The murder in Pensacola has already led to the resignation of two doctors at the clinic in Melbourne. Antiabortion groups had featured them on wanted posters similar to those that Gunn had appeared on before his death. Clinics elsewhere are finding themselves compelled to take expensive precautions against attack. The Houston chapter of Planned Parenthood is spending $100,000 on security devices for its new headquarters. Last week their clinic in Kansas City, Kansas, hired an armed guard.
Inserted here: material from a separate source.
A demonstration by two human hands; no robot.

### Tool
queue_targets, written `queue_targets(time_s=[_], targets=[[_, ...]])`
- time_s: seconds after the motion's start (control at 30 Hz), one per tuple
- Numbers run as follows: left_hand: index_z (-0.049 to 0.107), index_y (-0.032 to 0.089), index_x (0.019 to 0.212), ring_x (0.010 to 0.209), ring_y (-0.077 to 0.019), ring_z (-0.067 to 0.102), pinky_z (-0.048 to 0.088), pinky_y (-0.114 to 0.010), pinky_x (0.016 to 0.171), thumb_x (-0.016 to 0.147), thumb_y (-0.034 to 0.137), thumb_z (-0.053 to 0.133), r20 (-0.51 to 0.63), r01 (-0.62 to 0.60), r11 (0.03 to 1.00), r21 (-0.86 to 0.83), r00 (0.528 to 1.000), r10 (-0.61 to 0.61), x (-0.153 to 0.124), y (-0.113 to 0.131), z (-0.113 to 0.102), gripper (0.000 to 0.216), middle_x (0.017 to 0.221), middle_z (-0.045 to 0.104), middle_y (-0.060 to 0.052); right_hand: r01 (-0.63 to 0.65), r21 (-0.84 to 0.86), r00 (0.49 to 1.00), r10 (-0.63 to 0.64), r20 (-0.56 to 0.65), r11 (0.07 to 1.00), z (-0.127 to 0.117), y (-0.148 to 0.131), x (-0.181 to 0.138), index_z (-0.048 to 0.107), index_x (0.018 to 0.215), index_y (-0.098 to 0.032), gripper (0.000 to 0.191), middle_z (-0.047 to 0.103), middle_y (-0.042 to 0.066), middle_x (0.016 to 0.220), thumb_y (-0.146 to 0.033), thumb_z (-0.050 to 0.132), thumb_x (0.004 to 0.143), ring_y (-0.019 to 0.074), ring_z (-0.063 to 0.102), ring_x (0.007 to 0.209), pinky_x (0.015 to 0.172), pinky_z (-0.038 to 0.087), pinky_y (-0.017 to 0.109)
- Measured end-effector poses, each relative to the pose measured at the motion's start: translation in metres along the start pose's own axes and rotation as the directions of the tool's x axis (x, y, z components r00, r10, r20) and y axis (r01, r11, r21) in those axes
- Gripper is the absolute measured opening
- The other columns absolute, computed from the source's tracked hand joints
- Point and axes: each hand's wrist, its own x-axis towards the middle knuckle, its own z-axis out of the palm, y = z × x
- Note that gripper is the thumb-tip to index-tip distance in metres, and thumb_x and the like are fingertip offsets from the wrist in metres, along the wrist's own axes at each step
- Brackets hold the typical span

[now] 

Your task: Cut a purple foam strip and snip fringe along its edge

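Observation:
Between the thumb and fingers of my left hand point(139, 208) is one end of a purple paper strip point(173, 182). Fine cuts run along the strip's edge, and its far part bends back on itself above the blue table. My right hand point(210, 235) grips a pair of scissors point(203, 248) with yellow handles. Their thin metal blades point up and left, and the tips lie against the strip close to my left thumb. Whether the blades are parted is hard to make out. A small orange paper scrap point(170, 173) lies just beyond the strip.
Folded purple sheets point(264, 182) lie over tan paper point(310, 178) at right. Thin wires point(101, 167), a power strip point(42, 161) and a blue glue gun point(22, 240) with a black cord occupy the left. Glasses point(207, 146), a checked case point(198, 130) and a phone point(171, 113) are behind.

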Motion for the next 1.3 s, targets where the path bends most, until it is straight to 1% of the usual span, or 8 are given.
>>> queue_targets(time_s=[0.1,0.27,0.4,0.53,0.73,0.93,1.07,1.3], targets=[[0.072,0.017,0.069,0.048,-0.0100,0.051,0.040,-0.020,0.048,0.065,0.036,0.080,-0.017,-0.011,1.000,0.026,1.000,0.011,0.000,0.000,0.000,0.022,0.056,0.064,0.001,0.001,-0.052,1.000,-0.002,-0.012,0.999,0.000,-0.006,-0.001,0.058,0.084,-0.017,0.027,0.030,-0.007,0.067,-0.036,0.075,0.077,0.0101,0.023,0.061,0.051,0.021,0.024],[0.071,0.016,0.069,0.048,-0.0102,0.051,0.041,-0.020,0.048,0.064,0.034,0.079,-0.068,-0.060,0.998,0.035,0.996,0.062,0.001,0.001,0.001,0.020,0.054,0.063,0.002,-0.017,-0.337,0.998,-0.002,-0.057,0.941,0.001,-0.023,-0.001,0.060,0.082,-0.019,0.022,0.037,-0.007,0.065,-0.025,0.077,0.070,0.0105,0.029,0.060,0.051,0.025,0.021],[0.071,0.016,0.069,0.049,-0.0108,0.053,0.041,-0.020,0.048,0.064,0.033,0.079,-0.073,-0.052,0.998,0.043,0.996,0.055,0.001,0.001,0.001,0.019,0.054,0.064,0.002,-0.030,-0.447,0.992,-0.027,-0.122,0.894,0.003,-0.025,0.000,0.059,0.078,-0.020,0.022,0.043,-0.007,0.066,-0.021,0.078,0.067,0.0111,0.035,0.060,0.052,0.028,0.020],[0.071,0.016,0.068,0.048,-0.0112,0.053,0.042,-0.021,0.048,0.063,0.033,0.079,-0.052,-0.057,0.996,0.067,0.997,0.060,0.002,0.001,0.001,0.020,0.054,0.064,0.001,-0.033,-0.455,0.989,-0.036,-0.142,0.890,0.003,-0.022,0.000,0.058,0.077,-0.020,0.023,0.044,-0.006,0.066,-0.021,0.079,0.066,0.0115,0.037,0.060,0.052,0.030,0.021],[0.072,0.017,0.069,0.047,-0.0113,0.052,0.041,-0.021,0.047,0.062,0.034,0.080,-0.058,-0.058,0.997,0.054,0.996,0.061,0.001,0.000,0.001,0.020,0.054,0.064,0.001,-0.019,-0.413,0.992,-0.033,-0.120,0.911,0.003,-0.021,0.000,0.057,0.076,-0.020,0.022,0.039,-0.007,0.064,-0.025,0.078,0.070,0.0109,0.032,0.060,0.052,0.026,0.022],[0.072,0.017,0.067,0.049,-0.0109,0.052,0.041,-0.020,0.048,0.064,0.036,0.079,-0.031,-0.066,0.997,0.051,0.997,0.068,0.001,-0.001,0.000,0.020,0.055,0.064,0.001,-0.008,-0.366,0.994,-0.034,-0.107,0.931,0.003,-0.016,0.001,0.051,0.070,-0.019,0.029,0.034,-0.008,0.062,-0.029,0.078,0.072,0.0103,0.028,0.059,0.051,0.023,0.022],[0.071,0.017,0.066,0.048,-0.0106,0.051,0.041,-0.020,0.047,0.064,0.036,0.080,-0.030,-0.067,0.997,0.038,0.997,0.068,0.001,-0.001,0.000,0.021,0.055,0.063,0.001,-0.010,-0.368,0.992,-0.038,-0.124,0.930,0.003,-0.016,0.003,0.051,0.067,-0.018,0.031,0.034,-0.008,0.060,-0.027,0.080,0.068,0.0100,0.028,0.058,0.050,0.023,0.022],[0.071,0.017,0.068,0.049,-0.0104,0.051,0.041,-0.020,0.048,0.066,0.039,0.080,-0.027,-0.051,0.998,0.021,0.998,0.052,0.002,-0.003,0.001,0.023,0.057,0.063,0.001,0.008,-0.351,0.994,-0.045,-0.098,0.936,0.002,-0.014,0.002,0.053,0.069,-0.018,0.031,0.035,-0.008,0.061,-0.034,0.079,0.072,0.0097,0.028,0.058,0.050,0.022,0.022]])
After Gunn's murder, representatives from three abortion-rights groups held a joint press conference with two Democratic Congressmen to call for an FBI probe of the antiabortion movement. Congress is expected to speed up action on a bill that would make it a federal crime, punishable by up to three years in prison, to blockade an abortion clinic. At a meeting with the President on Thursday, members of the Congressional Caucus for Women's Issues urged him to support legislation that would strengthen federal antistalking laws. The President, says Colorado Democrat Patricia Schroeder, "was fully in agreement that this was a real crisis."

A federal law protecting clinics could give stronger authority to the FBI and other agencies to investigate attacks. The record of state law-enforcement efforts so far has been mixed. In the 28 cases of arson and fire bombings against clinics from 1990 to 1992, only one suspect has been arrested. Earlier this month, representatives of the Feminist Majority Foundation met with Florida attorney general Robert Butterworth. Katherine Spillar, national coordinator for the foundation, says he refused their request to seek a state court injunction that would keep protesters away from clinics.

"We've been warning them for weeks that something like this was going to happen, but they just won't listen," Spillar complains. "They say it's a local law-enforcement issue. We know that's not true. We've had cooperation from the offices of the attorneys general of Texas and New York when these kinds of things started."

Meanwhile, clinics are bracing themselves for another season of assaults. Melbourne is now the site of a 12-week training camp, organized by Operation Rescue, where about 25 men are learning tactics for blockades. Pro-choice activists who are monitoring the group contend that the men are also being instructed in how to stalk and harass. The convergence of pro-life forces has placed great strain on the area's sole abortion clinic, where about 30 protesters have been picketing for the past month. Merritt, the clinic counselor whose son was harassed, says when the murder of the doctor was announced to the protesters, they took up a chant: "One down! How many more?" That same question is now on the minds of many others.